Jennings, fundador do restaurante Casa do Saulo, em Santarém (PA), é reconhecido internacionalmente por valorizar ingredientes regionais e pelo trabalho de manejo sustentável do pirarucu. Ele havia sido convidado para comandar o menu da cerimônia, que ocorre em 5 de novembro, no Rio de Janeiro, mas desistiu ao saber da restrição total a ingredientes de origem animal. O jantar agora será assinado exclusivamente pela chef Tati Lund, do Org Bistrô, referência em gastronomia vegana no país.
Em entrevista, Luisa Mell afirmou que se surpreendeu com a recusa do paraense.
“Como querem fazer um evento de meio ambiente que a alimentação não seja vegana? Entendo o lado dele, porque ele não é especialista neste tipo de cozinha. Mas é preciso reconhecer que nossa dieta é uma das principais causas do aquecimento global”, declarou.

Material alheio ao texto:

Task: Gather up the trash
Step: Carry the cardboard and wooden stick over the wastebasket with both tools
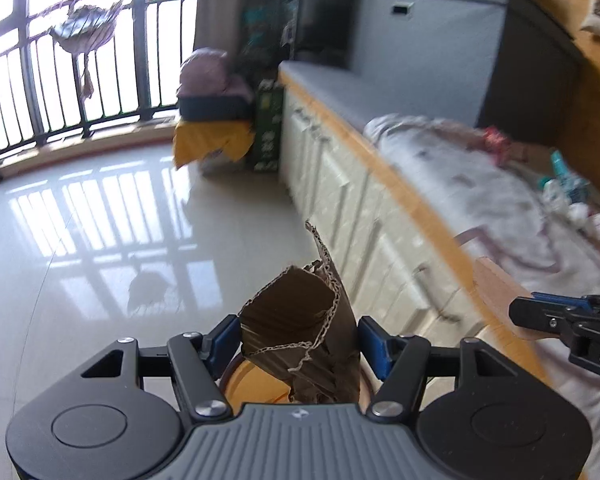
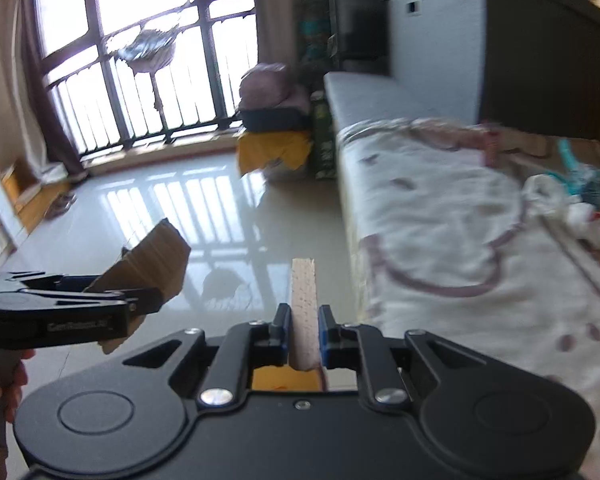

A ativista ainda reforçou que o desmatamento da Amazônia está diretamente ligado à criação de gado e à produção de grãos para ração animal:
“A destruição da Amazônia decorre do desmatamento para virar pasto – pasto para o boi diretamente ou para o plantio de soja e milho que alimentam esses animais. Qualquer ambientalista sério hoje precisa ser vegano”, completou.
Saulo Jennings, por sua vez, afirma que respeita o veganismo, mas defende que a culinária amazônica deve ser apresentada com autenticidade, inclusive em eventos internacionais.
“Não faz sentido representar a Amazônia sem poder usar seus peixes. O pirarucu, por exemplo, é símbolo de sustentabilidade e manejo comunitário. É parte da nossa identidade”, disse recentemente.